Het CoLaIC project is gestart op 1 september 2021 en duurt 2 jaar. Het project bestaat uit 3 delen.
Deel 1 - Analyse van het MaastrICCht cohort. Vanaf het begin van de COVID-19 pandemie zijn data verzameld van alle COVID-19 patiënten die in het MUMC+ in isolatie op de IC zijn opgenomen en worden beademd. Op basis van de leeftijd en 10 laboratoriumparameters wordt bij elke patiënt dagelijks de CoLaIC-score bepaald. Dit cohort is gebruikt om te onderzoeken of de CoLaIC-score normaliseert over tijd.
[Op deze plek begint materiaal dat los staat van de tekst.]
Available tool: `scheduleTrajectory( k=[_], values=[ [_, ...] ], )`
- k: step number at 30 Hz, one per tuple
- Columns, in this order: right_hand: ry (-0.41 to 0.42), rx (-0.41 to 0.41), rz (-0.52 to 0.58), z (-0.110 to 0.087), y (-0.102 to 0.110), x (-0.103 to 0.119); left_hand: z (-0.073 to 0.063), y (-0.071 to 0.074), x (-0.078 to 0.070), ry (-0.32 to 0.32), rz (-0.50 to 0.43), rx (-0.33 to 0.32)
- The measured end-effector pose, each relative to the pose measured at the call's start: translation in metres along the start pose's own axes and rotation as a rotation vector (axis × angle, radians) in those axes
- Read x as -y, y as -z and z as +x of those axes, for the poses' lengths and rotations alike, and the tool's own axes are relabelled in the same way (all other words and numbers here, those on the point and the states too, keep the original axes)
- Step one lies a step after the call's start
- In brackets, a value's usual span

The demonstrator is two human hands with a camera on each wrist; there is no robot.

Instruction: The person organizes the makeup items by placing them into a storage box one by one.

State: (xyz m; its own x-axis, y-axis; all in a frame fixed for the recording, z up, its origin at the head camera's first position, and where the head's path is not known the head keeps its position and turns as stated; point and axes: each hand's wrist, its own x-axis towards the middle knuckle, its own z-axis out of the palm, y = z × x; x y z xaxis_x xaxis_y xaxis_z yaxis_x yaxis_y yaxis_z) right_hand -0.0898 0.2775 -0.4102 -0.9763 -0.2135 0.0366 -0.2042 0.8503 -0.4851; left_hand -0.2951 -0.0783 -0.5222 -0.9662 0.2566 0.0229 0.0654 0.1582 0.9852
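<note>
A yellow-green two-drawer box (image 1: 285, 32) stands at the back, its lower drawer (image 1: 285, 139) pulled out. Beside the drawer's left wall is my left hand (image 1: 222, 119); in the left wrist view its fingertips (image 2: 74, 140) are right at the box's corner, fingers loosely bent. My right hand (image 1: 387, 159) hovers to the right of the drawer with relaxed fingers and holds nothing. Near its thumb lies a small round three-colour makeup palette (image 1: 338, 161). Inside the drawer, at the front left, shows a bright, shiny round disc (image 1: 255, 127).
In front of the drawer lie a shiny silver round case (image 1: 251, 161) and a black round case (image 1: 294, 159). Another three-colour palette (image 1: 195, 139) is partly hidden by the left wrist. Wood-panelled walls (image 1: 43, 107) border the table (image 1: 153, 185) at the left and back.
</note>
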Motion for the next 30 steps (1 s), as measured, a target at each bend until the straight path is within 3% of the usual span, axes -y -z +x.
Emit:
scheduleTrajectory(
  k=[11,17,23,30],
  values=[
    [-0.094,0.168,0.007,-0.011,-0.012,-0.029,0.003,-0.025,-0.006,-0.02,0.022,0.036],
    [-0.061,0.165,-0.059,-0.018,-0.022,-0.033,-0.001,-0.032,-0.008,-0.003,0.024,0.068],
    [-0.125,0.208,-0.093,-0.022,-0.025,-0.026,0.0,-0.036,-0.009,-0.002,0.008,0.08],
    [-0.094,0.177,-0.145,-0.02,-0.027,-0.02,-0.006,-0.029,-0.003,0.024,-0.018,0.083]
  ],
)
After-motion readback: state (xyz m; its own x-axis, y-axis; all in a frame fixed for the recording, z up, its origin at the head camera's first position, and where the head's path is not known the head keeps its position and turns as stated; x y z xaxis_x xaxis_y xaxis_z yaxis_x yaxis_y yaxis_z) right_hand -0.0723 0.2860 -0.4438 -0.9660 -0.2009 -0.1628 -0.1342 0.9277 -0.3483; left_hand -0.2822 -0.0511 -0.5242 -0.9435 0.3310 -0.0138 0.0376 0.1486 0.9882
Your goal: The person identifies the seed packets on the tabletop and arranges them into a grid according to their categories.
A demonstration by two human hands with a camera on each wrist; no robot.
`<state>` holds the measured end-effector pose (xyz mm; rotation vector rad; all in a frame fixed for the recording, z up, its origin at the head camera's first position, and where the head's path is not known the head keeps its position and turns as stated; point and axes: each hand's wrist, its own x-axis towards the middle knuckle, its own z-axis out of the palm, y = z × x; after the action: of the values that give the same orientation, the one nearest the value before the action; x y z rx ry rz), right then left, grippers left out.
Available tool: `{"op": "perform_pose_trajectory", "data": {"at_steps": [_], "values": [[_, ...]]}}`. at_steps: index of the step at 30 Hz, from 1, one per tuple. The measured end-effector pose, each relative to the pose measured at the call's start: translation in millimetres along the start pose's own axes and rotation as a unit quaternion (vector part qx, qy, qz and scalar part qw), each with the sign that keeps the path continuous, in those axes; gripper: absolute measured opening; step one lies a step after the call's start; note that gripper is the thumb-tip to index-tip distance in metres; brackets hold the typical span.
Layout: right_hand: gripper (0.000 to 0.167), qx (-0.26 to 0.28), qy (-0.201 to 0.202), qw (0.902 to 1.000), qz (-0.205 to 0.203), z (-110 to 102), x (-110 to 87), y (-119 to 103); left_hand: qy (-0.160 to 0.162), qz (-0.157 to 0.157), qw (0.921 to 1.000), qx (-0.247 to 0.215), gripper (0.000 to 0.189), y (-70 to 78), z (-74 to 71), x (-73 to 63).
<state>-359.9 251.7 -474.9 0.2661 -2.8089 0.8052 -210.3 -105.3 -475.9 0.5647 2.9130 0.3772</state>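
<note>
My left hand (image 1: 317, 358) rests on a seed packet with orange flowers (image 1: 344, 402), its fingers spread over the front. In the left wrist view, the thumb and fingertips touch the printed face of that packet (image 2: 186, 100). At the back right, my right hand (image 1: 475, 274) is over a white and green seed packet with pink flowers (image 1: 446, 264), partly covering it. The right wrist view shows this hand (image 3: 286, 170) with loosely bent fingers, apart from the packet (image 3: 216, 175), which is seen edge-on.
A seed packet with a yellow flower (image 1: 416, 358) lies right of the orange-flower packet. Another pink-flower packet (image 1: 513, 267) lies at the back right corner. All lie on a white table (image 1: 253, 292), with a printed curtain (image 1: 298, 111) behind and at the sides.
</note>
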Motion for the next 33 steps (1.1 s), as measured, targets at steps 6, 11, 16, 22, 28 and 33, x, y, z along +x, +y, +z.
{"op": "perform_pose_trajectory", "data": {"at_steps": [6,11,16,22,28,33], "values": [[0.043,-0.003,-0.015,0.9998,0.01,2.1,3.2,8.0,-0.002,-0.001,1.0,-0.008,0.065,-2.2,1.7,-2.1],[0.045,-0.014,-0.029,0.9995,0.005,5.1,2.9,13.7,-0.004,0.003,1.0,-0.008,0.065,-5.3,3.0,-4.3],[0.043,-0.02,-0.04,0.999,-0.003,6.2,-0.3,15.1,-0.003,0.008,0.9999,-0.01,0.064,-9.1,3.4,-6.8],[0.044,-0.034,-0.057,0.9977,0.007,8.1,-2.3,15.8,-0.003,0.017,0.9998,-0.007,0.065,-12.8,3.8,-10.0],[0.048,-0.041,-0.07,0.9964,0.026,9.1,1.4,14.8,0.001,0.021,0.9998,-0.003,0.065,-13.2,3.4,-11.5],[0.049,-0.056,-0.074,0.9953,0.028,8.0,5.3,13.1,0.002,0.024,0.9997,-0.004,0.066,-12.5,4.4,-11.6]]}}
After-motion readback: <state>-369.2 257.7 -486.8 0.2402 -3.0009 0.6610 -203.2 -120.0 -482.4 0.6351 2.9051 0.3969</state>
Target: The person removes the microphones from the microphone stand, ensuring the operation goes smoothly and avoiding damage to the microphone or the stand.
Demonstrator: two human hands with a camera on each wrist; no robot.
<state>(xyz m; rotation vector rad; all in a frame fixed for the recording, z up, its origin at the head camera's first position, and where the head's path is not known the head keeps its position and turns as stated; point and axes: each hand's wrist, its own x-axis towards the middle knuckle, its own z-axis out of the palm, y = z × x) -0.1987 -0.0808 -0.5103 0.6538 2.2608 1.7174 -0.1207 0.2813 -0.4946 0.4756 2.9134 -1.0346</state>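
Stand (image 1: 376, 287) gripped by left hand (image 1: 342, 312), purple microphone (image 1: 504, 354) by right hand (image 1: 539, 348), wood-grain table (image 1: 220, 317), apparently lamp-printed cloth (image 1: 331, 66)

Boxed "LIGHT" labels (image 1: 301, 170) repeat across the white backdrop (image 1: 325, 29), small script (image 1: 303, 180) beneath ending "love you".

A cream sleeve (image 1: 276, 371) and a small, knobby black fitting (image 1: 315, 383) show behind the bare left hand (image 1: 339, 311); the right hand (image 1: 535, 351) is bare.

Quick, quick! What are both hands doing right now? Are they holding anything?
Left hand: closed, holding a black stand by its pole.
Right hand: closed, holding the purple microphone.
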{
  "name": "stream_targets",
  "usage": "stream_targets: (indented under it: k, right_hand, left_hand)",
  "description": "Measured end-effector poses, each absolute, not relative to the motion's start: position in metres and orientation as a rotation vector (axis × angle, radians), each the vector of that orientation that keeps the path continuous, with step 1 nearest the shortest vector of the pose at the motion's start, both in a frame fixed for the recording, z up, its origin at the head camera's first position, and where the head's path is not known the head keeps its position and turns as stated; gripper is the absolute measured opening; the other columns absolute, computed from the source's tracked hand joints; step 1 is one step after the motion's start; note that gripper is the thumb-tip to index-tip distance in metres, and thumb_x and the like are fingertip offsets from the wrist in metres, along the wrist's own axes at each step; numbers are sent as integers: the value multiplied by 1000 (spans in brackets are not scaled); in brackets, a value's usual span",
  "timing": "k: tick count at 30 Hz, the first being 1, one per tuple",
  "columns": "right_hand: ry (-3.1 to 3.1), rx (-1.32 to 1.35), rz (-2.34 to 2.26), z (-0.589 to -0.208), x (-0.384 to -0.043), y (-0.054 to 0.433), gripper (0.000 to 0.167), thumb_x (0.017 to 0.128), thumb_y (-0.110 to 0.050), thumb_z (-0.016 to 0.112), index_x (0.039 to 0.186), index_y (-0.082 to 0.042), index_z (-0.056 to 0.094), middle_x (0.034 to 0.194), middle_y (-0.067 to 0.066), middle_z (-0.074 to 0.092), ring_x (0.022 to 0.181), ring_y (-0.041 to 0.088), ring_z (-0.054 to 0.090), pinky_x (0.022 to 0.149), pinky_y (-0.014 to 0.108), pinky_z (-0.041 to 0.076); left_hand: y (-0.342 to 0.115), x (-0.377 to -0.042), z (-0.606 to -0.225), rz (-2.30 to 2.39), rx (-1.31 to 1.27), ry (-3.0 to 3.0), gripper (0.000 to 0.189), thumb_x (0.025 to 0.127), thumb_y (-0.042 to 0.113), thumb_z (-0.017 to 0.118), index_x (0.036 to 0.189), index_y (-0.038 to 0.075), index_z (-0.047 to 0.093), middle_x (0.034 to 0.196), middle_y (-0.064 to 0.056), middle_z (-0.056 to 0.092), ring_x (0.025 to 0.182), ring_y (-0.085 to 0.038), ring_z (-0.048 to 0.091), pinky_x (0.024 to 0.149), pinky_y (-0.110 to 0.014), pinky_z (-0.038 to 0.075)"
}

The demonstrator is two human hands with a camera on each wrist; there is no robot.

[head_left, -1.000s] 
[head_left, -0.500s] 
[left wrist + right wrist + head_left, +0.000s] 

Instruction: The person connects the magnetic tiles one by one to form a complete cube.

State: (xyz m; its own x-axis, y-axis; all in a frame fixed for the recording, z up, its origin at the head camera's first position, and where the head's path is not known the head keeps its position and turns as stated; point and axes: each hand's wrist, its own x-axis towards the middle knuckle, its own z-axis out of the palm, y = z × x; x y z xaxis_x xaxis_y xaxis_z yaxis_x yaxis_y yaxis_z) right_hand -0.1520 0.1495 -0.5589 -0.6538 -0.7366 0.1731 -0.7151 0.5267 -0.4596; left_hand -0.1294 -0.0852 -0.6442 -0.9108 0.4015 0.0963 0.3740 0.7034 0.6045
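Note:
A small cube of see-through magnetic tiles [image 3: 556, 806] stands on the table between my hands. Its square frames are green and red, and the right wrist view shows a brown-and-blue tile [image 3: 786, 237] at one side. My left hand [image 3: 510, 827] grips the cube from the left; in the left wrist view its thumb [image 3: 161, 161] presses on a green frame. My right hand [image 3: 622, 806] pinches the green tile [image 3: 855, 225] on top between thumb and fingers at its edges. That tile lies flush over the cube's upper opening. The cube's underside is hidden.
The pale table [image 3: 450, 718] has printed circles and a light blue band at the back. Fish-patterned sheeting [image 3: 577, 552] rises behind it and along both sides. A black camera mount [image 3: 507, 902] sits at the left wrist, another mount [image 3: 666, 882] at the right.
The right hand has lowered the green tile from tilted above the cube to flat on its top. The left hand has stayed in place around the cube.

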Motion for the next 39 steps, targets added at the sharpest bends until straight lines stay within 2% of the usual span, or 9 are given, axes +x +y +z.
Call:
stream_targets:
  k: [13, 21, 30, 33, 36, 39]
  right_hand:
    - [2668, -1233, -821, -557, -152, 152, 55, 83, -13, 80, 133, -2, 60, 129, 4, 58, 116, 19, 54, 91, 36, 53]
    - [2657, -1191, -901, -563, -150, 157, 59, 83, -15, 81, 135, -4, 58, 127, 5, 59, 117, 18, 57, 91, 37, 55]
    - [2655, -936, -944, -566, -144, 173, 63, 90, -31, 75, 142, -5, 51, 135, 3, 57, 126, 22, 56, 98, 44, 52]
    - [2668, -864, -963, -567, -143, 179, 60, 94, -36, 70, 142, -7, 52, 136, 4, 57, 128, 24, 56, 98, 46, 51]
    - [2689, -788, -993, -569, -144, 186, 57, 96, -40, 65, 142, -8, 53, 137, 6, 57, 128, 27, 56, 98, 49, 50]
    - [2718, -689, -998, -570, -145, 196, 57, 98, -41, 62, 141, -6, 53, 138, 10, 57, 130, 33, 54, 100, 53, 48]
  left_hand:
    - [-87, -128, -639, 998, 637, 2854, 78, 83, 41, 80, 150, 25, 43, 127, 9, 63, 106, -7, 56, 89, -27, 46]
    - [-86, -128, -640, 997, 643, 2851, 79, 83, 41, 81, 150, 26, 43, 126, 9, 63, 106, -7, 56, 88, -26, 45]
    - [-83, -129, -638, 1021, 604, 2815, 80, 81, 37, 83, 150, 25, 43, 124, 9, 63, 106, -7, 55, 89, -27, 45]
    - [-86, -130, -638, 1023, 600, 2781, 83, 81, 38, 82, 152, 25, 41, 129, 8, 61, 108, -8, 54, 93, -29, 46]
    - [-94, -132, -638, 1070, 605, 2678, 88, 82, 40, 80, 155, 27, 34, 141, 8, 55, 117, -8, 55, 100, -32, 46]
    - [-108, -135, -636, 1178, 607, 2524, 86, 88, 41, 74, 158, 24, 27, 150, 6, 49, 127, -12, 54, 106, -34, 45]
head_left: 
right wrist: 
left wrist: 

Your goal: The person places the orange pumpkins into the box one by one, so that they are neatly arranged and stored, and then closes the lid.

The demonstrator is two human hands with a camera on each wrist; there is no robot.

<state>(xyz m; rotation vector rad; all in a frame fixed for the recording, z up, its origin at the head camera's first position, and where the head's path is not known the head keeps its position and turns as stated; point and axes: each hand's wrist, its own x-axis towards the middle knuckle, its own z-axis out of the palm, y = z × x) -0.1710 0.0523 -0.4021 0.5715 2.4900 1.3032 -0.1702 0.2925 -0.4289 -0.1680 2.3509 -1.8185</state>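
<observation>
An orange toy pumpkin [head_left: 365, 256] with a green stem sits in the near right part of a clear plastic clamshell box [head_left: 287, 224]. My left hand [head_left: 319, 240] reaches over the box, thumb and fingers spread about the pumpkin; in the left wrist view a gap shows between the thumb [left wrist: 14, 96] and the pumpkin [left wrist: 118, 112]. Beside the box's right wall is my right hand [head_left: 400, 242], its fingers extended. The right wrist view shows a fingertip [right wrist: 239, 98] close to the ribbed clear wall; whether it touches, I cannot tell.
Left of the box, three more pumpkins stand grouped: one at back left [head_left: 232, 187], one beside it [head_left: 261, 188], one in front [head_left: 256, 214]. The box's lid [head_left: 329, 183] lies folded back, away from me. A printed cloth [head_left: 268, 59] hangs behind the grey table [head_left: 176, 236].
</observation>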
Deel 2 - Prospectieve inclusie van COVID-19 patiënten die in isolatie op de IC zijn opgenomen. Dit deel vindt plaats in het MUMC+ en het Zuyderland MC. Bij deze patiënten wordt dagelijks de CoLaIC-score bepaald en 3x per week een nieuwe zogenaamde viability-PCR uitgevoerd. Het doel van dit deel van het project is om vast te stellen of een COVID-19 patiënt met een genormaliseerde CoLaIC-score niet meer besmettelijk is.
Deel 3 - Retrospectieve data Catharina Ziekenhuis, LUMC, Radboudumc, Medisch Centrum Leeuwarden, Zuyderland MC. Dit deel betreft de externe validatie van het CoLaIC-algoritme, waarbij we onder andere onderzoek doen naar verschillen tussen ziekenhuizen, virusvarianten, mannen en vrouwen, immuungecompromitteerde en immuuncompetente patiënten.
Deel 1 van het CoLaIC project is grotendeels afgerond. De belangrijkste bevinding is dat onze hypothese bevestigd wordt: we zien een duidelijke afname - en dus een normalisatie - van de CoLaIC-score over tijd bij COVID-19 patiënten opgenomen op de IC. Deze afname van ongeveer 1 punt per 3 dagen op de CoLaIC-schaal zien we in zowel survivors als non-survivors. Dit is belangrijk aangezien we de CoLaIC-score willen inzetten als diagnostische score (in tegenstelling tot een prognostische score). Voor deel 2 is de nieuwe zogenaamde viability-PCR gevalideerd, en zijn er momenteel circa 90 patiënten geïncludeerd, waarvan circa 30 met meer dan 14 dagen verblijf in isolatie. Deel 3 zal starten in het najaar 2022.
RESEARCH QUESTION: To investigate if biochemical and hematological changes due to the patient’s host response (CoLab algorithm) in combination with a SARS-CoV-2 viability PCR can be used to determine when a COVID-19 patient is no longer infectious.
HYPOTHESIS: The CoLab algorithm is an easy, cheap and 24/7 available tool to determine whether or not a COVID-19 patient is infectious. In combination with a SARS-CoV-2 viability PCR, the CoLab algorithm can be used to facilitate safe release of COVID-19 patients from isolation.
STUDY DESIGN: Both retro- as well as prospective cohort study
STUDY POPULATION: COVID-19+ patients admitted to the ICU of participating hospitals from March 1st, 2020 onwards.
INTERVENTION:
Part 1: CoLab-score will be calculated based on serially collected data. Based on the available SARS-CoV-2 RT-PCR data, CoLab-score cut-off value will be determined indicating when a patient has resolved the SARS-CoV-2 infection.
Part 2: Routine laboratory and PCR data collected in the other 5 participating hospitals will be tested with the CoLab-algorithm using the new established cut-off value.
Part 3: Serial blood samples (to calculate CoLab-score) and nasopharyngeal swabs will be collected prospectively. Nasopharyngeal swabs will be used to perform 2 different SARS-CoV-2 RT-PCRs (routine and viability PCR).
OUTCOME MEASURES: Internal and external verification of the adapted CoLab algorithm, to rule out that patients recovering from COVID-19 are infectious.
SAMPLE SIZE: Part 1: all 260 patients from the MaastrICCht cohort. Part 2: at least 250 COVID-19+ patients (n=50 per hospital). Part 3: at least 50 new COVID-19+ patients.
DATA-ANALYSIS: Linear mixed-effect models in these cohorts to investigate association between:
- time and normalization CoLab-score
- time and negativity for the SARS-CoV-2 viability RT-PCR
These analyses will provide insight into how the score develops over time in relation to the infectiveness of the virus particles present in the patient sample.